The industry has known about such material for years, but due to high viscosity they have always been unusable materials. Aether Biomachine’s new formulation changes that. The new material offers the potential to create aircraft, missiles and drones with the precise, intricate engineering made possible by 3D printing, and at high speed.
Novel manufacturing techniques are a feature of the new drone age. Anduril’s giant ‘hyperscale’ Arsenal-1 facility, intended to build missiles in vast numbers, relies heavily on 3D printing. Ukraine’s FP-5 Flamingo cruise missile features a body made of carbon fiber on a winding machine, taking six hours. New materials could make traditional metal working techniques look antiquated.
Ramping Up Production
The first challenge is scaling up, which Aether are doing with the aid of $15m of recently announced capital investment.
The total amount of RapidPrint produced to date amounts to 1.5 tons. Jeremić says the company is now on course to make 10 tons per month by mid-2026, scaling to hundreds of tons by the end of the year. In 2027 Aether could be making thousands of tons per month, depending on demand.

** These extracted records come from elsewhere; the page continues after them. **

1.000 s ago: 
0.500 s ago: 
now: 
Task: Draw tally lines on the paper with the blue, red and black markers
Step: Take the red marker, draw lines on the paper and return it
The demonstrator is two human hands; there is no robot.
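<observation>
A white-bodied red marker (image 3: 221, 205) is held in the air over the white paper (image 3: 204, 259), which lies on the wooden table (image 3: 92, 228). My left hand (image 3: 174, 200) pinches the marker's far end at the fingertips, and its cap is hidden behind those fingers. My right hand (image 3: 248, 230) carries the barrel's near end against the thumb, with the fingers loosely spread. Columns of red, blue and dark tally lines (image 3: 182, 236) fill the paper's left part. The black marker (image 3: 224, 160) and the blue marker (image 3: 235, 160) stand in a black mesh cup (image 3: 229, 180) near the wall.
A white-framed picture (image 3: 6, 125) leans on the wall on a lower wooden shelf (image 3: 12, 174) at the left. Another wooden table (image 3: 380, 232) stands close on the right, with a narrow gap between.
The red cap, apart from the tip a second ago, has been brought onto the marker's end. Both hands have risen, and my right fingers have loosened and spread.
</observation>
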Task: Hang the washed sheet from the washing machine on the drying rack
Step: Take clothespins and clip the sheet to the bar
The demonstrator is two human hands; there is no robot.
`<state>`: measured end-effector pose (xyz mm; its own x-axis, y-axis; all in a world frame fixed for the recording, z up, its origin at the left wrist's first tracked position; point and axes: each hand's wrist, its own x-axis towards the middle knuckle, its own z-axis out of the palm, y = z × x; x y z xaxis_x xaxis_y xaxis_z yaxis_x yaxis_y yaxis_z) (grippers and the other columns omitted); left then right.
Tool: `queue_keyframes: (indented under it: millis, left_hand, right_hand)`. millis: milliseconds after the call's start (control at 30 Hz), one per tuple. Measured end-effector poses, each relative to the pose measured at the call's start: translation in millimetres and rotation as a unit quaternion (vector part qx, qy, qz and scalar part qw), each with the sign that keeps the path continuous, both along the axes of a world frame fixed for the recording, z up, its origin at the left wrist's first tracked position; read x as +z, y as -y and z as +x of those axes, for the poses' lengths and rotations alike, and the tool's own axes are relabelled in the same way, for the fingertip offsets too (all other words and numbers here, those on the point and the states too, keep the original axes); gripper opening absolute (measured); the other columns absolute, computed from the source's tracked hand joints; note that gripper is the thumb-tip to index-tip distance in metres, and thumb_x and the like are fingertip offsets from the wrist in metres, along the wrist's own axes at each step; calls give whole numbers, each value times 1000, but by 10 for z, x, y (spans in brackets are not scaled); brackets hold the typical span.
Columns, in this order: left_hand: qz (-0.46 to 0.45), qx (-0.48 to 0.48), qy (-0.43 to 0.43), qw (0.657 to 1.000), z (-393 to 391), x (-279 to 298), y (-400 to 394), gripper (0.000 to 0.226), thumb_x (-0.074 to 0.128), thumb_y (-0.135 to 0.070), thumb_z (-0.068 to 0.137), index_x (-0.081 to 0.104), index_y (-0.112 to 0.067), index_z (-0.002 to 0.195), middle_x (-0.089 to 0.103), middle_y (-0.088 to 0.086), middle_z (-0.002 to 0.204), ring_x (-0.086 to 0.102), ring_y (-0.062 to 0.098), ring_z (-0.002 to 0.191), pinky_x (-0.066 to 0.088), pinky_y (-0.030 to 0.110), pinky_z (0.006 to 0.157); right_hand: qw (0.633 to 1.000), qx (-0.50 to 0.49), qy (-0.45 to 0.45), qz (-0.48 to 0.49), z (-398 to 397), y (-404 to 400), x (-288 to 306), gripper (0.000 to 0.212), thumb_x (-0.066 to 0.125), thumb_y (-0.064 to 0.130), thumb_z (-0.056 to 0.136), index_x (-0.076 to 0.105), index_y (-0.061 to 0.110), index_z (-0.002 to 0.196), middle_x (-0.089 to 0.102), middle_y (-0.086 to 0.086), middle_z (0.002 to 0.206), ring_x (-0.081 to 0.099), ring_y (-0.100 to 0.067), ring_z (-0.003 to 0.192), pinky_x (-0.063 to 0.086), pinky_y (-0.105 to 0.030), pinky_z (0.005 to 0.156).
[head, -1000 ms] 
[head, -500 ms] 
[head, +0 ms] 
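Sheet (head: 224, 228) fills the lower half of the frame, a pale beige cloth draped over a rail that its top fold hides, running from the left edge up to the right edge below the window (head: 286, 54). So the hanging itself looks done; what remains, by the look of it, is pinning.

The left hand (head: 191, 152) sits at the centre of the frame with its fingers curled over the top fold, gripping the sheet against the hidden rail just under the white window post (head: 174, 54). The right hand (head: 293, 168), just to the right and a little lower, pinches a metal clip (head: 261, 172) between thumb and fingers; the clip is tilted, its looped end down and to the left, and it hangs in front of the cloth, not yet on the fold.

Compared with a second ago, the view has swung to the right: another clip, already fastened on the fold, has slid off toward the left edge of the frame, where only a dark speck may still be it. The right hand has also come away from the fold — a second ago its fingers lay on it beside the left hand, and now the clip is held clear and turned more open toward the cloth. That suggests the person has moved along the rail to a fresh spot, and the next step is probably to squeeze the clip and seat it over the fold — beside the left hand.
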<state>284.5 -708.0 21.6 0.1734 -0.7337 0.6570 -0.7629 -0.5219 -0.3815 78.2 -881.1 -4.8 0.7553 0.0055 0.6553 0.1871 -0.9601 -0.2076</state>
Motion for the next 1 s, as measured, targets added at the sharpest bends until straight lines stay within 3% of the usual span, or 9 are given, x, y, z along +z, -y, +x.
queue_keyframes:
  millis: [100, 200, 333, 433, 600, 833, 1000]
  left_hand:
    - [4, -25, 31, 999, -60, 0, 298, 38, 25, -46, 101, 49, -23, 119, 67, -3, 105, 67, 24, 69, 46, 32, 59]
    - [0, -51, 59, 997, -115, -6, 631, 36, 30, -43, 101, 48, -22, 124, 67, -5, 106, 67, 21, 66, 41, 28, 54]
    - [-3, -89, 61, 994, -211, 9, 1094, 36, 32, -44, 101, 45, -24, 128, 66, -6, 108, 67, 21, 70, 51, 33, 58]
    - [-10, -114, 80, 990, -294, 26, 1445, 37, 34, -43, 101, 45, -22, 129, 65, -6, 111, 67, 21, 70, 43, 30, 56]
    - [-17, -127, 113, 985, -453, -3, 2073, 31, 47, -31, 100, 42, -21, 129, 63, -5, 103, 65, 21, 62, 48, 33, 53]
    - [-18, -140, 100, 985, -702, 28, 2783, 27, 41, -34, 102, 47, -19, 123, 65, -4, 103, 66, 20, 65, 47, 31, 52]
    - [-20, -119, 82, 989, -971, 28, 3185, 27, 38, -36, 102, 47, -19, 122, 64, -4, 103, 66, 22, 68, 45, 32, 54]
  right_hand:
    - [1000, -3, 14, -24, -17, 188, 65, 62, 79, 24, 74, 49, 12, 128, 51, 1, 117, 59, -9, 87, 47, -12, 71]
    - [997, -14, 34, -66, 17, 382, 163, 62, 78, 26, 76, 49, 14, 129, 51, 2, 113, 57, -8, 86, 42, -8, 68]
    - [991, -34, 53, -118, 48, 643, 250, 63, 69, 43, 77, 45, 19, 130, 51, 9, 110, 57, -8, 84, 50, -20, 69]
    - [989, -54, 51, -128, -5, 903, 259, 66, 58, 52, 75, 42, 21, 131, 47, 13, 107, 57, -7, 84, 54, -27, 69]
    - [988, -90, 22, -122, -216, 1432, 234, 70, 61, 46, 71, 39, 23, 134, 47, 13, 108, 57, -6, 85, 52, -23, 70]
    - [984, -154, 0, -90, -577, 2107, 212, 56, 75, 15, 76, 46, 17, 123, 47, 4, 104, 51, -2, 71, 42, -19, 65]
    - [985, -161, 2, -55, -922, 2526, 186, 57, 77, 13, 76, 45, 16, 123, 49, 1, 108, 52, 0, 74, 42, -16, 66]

“The demand for RapidPrint already exceeds the supply, but as we scale up we are being careful to learn to walk before we can run,” says Jeremić.
In the longer term, Jeremić talks about re-imagining industry, and a world where units the size of shipping containers can produce almost any material required using basic raw ingredients. The company already has a number of promising products lined up for processes like economically extracting lithium from seawater.
There are likely to be more lucrative possibilities revealed by the indexing process, and Aether Biomachines are the only ones with the treasure map to find them.
“Our core concept of a protein function model is unique,” says Jeremić. “We’re the only people on the planet generating this data, so only we can predict what enzymes will do.”
The protein space is vast, and indexing it is an ongoing process. Improved AI software and hardware will accelerate the process, opening up more possibilities not yet dreamed of,
If RapidPrint performs as claimed, it will certainly attract considerable interest, and the Ultra series could shake up aerospace production. But if Jeremić is right, they are just the start of something much bigger.